Shuggie goes to stay with his father and his father’s new family while Agnes recovers in hospital. However, his allegiance to his dysfunctional mother remains as fierce as ever. When she comes to collect him, smashing the front window, Shuggie jumps through the shards of glass and leaves happily with her. By now he knows she will never keep her promises, but he stands by her regardless. Agnes becomes increasingly dependent on Shuggie as her relationship with Eugene fizzles out and she kicks Leek out of the house. As he leaves, Leek advises Shuggie on how to look after her, but also warns him to not make the same mistake he did by being too concerned with Agnes.

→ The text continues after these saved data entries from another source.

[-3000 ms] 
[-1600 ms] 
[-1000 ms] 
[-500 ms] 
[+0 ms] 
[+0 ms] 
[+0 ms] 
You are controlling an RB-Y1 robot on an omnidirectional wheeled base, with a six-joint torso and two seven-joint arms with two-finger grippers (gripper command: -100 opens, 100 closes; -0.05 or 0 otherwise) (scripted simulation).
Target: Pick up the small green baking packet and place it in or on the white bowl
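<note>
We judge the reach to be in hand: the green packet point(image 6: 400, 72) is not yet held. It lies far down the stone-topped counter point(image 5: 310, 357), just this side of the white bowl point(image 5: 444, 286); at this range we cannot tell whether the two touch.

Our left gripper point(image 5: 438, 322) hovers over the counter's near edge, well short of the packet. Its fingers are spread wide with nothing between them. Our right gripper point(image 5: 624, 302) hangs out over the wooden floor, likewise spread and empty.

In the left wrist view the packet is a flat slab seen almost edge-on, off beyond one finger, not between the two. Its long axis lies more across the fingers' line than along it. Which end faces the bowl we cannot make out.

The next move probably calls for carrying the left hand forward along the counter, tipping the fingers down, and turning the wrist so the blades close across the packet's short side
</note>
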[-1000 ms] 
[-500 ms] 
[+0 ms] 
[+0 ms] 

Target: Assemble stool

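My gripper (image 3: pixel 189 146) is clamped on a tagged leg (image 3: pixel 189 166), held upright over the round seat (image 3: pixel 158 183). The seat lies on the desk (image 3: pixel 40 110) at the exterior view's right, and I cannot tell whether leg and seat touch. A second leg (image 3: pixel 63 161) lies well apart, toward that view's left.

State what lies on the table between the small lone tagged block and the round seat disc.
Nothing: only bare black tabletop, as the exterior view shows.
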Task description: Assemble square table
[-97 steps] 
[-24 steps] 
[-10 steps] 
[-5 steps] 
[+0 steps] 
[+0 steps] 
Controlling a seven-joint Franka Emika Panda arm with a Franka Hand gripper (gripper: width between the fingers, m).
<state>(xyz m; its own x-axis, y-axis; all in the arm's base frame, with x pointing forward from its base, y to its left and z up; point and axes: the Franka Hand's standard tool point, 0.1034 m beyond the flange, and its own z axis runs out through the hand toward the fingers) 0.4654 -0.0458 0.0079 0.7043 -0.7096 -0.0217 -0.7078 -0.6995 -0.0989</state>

Having lost or alienated the adults who cared about her, Agnes is left with the company of other local alcoholics. After Agnes reveals to Colleen that she had sex with Jamesy, Colleen’s children escalate their bullying of Shuggie, attempting to stab him through the letterbox with a kitchen knife. Realizing Pithead has not been a healthy place to live, Agnes and Shuggie prepare to leave for the city, having traded their council house for a council flat. As with every other time she has moved, Agnes vows to become brand new when she leaves Pithead. To prove her point, she pours out her drinks. Although she has disappointed him so many times before, Shuggie and Agnes share in a moment of optimism.